Input: n = 5, edges = [[0, 1], [1, 2], [2, 3], [1, 3], [1, 4]]
Output: false


Solution

Java Code

class Solution {
    public boolean validTree(int n, int[][] edges) {
        // A tree must have exactly n - 1 edges
        if (edges.length != n - 1) {
            return false;
        }

        // Union-Find to detect cycles and check connectivity
        int[] parent = new int[n];
        for (int i = 0; i < n; i++) {
            parent[i] = i;
        }

        for (int[] edge : edges) {
            int rootX = find(parent, edge[0]);
            int rootY = find(parent, edge[1]);

            // If they share the same root, we found a cycle
            if (rootX == rootY) {
                return false;
            }

            // Union
            parent[rootX] = rootY;
        }

        return true;
    }

    private int find(int[] parent, int i) {
        if (parent[i] == i) {
            return i;
        }
        return parent[i] = find(parent, parent[i]); // Path compression
    }
}

Intuition

A graph is a valid tree if and only if: 1. It is fully connected (no isolated components). 2. It contains no cycles.
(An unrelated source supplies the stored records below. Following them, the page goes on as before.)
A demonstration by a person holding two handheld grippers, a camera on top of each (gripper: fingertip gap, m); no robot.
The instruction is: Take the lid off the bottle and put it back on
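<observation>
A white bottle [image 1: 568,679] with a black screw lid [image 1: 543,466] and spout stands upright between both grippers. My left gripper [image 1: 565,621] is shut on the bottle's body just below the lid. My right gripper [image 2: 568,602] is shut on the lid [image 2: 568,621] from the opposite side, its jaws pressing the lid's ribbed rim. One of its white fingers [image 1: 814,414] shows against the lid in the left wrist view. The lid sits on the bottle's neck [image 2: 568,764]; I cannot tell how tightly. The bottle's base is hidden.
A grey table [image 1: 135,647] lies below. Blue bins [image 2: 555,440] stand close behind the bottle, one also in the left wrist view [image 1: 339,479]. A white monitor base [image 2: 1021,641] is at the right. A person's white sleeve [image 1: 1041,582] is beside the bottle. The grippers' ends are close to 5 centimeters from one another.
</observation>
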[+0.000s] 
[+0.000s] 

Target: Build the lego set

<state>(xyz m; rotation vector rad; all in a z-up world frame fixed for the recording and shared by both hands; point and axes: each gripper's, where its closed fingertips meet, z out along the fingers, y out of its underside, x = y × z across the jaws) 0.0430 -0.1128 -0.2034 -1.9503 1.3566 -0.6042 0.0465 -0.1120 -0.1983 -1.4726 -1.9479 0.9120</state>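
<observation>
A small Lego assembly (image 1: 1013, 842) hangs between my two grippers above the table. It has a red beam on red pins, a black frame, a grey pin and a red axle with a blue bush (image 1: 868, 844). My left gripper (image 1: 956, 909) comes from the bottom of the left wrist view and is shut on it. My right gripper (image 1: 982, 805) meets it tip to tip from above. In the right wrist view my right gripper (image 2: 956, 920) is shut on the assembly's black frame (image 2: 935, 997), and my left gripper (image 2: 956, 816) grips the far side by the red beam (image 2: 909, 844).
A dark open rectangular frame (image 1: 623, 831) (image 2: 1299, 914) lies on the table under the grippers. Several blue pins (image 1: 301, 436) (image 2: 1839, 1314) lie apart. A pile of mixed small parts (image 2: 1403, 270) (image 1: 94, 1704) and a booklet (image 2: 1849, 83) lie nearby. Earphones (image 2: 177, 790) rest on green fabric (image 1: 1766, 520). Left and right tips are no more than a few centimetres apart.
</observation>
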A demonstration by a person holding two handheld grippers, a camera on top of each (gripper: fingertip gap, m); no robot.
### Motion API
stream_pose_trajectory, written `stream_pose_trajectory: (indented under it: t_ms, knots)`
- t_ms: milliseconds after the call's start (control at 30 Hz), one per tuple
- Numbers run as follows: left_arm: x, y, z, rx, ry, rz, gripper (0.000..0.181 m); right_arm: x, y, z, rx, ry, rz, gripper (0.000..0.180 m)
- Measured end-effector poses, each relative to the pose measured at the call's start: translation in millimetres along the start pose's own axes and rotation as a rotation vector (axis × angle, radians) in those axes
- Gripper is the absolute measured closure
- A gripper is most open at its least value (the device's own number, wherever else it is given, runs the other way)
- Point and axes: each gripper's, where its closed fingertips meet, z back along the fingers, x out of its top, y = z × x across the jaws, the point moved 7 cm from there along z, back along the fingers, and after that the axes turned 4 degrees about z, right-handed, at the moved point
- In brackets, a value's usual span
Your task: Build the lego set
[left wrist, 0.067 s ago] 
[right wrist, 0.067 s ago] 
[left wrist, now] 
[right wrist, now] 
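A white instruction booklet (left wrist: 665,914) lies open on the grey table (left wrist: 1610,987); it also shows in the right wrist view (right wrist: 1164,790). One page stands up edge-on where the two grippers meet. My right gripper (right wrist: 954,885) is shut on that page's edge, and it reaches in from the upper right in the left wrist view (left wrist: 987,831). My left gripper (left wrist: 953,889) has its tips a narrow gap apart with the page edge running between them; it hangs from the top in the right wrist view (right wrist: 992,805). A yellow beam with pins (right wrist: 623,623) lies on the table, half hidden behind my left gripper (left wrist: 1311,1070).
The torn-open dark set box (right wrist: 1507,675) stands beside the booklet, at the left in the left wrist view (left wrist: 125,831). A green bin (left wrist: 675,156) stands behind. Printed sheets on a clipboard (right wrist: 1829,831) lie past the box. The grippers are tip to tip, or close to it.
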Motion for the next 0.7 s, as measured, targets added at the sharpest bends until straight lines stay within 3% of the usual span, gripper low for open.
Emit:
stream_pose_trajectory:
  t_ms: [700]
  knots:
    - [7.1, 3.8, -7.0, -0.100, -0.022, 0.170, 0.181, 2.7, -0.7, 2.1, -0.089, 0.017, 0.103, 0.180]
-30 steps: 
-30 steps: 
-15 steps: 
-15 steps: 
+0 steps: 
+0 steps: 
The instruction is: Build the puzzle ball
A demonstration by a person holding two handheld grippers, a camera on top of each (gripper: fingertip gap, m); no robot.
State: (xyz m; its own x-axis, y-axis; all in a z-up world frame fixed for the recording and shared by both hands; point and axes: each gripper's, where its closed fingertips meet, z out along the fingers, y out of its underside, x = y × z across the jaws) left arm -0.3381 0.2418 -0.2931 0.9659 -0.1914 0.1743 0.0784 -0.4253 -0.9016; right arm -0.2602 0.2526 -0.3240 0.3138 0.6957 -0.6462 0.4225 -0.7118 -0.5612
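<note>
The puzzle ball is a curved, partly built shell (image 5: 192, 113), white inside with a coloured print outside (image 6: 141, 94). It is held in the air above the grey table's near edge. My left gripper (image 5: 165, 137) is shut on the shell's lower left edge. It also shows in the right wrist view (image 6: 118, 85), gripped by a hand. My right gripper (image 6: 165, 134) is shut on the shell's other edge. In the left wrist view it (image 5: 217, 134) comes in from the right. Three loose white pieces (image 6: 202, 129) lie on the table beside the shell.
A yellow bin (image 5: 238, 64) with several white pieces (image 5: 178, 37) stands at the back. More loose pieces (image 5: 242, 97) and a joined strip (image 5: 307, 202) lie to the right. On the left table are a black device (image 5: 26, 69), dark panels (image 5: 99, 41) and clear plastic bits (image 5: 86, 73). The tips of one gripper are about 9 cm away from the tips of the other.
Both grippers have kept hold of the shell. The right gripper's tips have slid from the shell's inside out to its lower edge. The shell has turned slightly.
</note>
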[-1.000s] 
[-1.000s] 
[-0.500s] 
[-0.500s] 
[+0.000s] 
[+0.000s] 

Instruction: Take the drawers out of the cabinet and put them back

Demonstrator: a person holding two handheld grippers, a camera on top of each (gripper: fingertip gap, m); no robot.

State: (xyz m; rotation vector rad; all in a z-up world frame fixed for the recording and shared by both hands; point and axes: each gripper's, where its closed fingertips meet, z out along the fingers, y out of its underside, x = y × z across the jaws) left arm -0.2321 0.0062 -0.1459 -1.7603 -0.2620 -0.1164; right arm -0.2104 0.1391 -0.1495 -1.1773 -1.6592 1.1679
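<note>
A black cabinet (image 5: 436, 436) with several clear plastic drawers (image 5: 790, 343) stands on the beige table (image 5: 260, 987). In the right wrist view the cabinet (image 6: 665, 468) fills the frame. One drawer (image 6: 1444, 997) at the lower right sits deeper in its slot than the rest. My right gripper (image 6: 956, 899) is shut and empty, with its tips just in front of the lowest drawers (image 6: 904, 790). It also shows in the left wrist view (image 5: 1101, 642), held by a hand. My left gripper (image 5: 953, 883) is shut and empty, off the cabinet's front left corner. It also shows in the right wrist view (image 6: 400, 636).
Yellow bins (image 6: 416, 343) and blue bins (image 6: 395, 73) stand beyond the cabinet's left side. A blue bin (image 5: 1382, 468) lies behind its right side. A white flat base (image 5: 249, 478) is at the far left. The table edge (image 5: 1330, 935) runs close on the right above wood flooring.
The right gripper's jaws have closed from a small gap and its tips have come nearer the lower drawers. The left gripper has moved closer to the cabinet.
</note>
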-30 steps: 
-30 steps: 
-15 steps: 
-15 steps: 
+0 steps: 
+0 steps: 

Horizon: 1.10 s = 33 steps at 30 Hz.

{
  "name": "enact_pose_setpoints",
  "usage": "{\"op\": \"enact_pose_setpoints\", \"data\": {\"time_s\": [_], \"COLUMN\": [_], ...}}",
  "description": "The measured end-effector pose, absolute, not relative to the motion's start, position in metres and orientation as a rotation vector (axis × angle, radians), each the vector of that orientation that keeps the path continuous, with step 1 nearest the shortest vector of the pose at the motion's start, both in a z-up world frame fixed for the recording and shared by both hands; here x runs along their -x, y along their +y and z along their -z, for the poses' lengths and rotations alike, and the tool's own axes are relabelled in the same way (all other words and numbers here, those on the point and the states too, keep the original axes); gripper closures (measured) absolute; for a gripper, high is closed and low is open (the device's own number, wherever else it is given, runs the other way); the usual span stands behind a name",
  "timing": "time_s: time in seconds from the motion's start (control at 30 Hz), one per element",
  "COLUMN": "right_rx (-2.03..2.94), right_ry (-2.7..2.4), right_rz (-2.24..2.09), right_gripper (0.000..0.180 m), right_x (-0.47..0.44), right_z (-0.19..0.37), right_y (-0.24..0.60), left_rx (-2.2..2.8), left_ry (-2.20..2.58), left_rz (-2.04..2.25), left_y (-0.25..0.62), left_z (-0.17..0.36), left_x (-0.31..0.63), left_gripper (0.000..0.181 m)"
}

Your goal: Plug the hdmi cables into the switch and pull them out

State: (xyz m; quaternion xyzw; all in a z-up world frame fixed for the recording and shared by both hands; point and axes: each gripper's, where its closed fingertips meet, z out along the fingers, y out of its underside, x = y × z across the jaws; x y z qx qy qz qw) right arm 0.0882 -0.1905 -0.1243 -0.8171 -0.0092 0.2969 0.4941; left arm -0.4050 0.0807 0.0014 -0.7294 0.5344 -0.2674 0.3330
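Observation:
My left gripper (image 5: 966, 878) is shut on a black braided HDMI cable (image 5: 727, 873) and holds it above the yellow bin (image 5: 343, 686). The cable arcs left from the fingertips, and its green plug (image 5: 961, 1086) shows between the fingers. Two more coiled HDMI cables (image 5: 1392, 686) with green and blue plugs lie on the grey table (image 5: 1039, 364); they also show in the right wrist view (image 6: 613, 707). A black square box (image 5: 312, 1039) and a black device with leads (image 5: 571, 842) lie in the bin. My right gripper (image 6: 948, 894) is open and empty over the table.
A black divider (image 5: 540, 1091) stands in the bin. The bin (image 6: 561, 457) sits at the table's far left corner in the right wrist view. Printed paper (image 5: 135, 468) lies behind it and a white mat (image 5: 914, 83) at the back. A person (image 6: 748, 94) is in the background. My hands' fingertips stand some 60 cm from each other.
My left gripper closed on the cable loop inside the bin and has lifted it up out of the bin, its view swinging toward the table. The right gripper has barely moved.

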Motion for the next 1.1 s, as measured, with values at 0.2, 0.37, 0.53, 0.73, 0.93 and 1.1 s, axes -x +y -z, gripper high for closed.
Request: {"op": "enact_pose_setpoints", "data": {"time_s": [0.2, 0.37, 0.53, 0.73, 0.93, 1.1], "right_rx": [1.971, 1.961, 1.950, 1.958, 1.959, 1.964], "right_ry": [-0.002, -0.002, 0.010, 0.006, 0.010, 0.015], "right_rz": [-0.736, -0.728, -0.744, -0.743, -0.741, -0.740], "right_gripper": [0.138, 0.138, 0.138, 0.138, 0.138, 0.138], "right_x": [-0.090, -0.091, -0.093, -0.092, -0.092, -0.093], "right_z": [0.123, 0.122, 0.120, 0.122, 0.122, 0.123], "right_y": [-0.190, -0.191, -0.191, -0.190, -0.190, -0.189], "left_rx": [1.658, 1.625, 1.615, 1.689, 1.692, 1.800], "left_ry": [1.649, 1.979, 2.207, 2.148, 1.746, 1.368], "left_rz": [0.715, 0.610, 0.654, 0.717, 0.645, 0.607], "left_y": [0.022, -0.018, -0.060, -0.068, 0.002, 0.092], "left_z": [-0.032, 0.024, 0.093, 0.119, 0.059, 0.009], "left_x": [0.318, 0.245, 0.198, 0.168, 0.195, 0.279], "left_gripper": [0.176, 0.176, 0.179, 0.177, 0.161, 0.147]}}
For an undirected graph with n nodes, these properties imply that the graph must have exactly n - 1 edges.

The Union-Find Approach

Since we already know a tree must have n - 1 edges, we can use Union-Find to check for cycles as we process the edges.

  1. Initial Check: If edges.length != n - 1, return false immediately.
  2. Cycle Detection: For each edge, use find to check if both nodes already belong to the same component.
    • If they do, adding this edge would create a cycle.
    • If they don't, union them into the same component.
  3. Result: If we process all n - 1 edges without finding a cycle, the graph is guaranteed to be connected and acyclic (a valid tree).

Complexity Analysis

Time Complexity

\(O(E \cdot \alpha(V))\)

  • \(E\) is the number of edges, \(V\) is the number of vertices.
  • \(\alpha\) is the Inverse Ackermann function (effectively constant \(O(1)\)).
  • Since \(E = V - 1\), this is practically \(O(V)\).

Space Complexity

\(O(V)\)

  • To store the parent array for Union-Find.

Key Takeaways

  • In an undirected graph, Tree \(\iff\) \(n-1\) edges + Connected \(\iff\) \(n-1\) edges + Acyclic.
  • Union-Find is the go-to data structure for connectivity and cycle detection in undirected graphs.
  • Path compression in Union-Find makes the operations nearly \(O(1)\).